▸ **Prompt**: Search the data for "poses". Each line containing it is to be copied.

------------------------------

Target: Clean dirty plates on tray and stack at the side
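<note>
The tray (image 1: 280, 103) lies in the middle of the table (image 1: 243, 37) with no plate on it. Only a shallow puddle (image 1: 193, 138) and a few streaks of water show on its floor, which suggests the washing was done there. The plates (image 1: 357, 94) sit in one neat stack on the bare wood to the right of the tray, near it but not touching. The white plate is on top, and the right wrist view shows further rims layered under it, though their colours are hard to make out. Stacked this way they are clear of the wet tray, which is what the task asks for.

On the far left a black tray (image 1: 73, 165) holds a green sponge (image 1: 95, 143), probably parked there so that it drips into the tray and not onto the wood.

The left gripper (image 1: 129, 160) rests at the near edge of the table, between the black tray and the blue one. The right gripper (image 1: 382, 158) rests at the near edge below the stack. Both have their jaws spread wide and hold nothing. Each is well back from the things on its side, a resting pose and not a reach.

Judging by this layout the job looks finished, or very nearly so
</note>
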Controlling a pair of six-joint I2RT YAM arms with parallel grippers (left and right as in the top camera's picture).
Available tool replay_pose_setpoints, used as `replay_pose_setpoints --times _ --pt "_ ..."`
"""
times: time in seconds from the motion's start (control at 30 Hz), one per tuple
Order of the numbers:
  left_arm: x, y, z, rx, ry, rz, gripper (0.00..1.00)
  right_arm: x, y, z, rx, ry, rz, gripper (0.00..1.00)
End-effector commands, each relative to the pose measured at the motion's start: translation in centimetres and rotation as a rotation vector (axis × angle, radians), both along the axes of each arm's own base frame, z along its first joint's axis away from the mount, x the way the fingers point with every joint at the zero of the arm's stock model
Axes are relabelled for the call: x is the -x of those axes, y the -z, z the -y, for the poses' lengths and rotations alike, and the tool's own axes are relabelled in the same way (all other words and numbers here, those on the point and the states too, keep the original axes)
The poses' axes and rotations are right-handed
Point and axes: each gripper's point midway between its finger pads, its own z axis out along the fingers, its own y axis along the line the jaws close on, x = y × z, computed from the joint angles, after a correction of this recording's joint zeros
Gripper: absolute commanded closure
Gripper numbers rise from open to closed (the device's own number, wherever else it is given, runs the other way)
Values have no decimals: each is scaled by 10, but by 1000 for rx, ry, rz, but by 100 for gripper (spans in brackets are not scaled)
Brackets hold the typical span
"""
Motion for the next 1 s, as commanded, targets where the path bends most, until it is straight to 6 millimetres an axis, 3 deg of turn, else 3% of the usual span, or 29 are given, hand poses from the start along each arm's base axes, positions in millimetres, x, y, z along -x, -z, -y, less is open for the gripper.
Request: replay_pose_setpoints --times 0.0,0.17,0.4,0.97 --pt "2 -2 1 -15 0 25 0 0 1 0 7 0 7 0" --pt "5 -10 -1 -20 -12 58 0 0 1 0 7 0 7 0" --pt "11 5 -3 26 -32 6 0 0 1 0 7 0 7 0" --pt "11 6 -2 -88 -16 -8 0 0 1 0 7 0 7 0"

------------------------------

▸ **Answer box**:
Axes are relabelled for the call: x is the -x of those axes, y the -z, z the -y, for the poses' lengths and rotations alike, and the tool's own axes are relabelled in the same way (all other words and numbers here, those on the point and the states too, keep the original axes)
The poses' axes and rotations are right-handed
Motion for the next 1 s, as commanded, targets where the path bends most, until it is straight to 6 millimetres an axis, 3 deg of turn, else 3% of the usual span, or 29 are given, hand poses from the start along each arm's base axes, positions in millimetres, x, y, z along -x, -z, -y, less is open for the gripper.

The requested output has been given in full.